UEFI Secure Boot

Originally Windows 8 required machines to support a feature called UEFI Secure Boot. This UEFI Secure Boot protected against malware that would interfere with the boot process that would inject itself into the operating system at a low level.

When Secure Boot was enabled, the core components used to boot the machine must have correct cryptographic signatures, and the UEFI firmware would verify this before it would let the machine start. If any files had been tampered with, breaking their signature, the system wouldn’t boot.

The UEFI is a good security feature, but would create complications for alternative operating systems: if, you prefer compiling your own operating system, your boot files won’t include a signature that Secure Boot will recognize and authorize, and so you won’t be able to boot your PC.

Microsoft’s rules for designed for Windows 8 logo included a solution to the problem this would cause: Microsoft mandated that every system would have a user-accessible switch to turn UEFI Secure Boot off, allowing computers to be compatible with other operating systems.

Microsoft’s rules for UEFI also allowed users to be able to add their own signatures and cryptographic certificates into the firmware, so that they could still have the protection that UEFI Secure Boot provides, while still having the freedom to compile their own software.

This time, however, Microsoft is changing the rules for UEFI.

Microsoft says that the switch to allow UEFI Secure Boot to be turned off is now optional for them. This would allow OEM Hardware to be Designed for Windows 10 (and only Windows 10) and offer no way for the user to opt out of the UEFI Secure Boot lock down. There is no word on whether OEMS can or should provide support for adding custom certificates.

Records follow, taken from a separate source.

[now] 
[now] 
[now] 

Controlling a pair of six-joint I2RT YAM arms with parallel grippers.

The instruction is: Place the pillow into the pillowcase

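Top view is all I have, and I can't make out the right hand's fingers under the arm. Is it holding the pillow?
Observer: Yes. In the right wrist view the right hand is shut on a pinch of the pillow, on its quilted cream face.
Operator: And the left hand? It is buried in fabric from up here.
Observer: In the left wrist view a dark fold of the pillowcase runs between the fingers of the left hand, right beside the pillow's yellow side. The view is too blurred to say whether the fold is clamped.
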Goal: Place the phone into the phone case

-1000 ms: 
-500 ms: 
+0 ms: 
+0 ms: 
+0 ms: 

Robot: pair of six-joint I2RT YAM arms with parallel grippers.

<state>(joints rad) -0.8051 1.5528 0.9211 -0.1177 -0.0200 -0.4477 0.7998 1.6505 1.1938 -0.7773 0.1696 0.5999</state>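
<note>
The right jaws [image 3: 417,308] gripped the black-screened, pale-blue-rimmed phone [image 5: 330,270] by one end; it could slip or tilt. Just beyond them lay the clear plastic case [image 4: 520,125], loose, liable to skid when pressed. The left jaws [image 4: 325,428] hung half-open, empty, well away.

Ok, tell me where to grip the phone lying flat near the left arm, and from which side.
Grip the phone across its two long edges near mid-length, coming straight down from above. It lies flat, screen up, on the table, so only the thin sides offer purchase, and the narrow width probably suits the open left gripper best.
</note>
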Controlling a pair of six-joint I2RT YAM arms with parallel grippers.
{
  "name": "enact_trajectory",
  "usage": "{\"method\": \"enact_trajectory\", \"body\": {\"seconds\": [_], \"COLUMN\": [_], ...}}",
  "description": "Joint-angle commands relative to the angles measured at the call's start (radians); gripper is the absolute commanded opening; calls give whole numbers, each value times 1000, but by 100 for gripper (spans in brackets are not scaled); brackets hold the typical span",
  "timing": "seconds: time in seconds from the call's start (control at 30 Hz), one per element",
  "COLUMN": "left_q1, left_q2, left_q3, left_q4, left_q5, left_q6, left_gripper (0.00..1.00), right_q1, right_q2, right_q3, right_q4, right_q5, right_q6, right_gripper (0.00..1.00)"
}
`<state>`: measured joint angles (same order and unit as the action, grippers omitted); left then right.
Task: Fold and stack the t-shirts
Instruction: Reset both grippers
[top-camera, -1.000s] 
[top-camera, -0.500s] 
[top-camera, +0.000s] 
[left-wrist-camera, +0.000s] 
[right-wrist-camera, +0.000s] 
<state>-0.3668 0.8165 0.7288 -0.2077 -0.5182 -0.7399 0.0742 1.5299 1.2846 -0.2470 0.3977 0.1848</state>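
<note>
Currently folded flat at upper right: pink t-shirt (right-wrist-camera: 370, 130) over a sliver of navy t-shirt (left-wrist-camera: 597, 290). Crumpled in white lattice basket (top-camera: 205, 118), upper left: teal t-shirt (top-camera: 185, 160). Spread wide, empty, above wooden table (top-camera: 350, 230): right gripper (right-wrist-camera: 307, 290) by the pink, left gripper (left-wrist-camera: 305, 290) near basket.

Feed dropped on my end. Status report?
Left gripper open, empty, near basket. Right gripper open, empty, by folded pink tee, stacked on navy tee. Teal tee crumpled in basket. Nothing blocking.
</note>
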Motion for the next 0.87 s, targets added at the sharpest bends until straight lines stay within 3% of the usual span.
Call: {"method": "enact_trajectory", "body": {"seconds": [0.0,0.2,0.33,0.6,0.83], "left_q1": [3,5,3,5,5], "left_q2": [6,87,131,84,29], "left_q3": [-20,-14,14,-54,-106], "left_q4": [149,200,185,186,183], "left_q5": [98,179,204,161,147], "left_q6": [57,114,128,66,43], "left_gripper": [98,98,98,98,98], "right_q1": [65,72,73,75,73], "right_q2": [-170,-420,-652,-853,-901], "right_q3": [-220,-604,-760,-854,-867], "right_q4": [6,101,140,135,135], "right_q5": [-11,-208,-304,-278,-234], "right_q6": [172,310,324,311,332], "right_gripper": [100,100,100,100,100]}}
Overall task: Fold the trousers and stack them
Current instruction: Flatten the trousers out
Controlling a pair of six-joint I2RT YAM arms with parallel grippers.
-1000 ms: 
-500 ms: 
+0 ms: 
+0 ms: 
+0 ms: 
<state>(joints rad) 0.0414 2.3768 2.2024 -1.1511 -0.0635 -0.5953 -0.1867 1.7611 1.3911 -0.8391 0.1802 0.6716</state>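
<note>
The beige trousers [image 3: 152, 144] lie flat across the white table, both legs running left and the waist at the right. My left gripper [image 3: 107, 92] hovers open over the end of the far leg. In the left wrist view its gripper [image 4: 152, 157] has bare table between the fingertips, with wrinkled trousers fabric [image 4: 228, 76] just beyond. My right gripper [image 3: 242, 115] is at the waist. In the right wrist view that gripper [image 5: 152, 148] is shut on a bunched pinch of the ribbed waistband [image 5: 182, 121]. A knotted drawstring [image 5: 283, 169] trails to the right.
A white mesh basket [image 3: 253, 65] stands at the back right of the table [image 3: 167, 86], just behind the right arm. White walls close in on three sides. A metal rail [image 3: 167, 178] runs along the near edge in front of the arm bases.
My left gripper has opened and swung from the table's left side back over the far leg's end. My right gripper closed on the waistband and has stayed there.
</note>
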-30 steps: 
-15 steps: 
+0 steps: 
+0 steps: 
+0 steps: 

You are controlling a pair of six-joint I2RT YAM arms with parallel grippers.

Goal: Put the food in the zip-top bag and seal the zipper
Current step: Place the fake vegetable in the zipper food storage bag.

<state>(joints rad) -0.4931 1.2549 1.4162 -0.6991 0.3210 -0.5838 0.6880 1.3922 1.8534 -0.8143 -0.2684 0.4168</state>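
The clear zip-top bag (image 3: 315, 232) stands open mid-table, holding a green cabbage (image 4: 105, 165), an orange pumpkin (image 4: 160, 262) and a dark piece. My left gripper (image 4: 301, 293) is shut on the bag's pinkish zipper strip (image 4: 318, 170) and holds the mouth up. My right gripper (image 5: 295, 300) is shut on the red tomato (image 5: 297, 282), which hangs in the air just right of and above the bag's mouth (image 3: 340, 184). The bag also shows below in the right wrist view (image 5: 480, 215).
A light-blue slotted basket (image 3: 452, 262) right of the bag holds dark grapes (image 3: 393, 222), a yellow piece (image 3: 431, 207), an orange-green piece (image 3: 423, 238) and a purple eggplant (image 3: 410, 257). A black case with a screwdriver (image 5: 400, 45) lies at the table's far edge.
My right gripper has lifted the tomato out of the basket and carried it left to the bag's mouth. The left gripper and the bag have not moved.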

If Microsoft gets its way, OEMs building machines will offer no easy way to boot self-built operating systems, or any operating system that doesn’t have appropriate digital signatures. This may not cut out Linux entirely since there have been some collaborations to provide Linux boot software with the “right” set of signatures, and these should continue to work—but it will make it a lot more complicated than before.

This is will make the PC less flexible when installing other operating systems and certainly start the process to lock it down for proprietary use.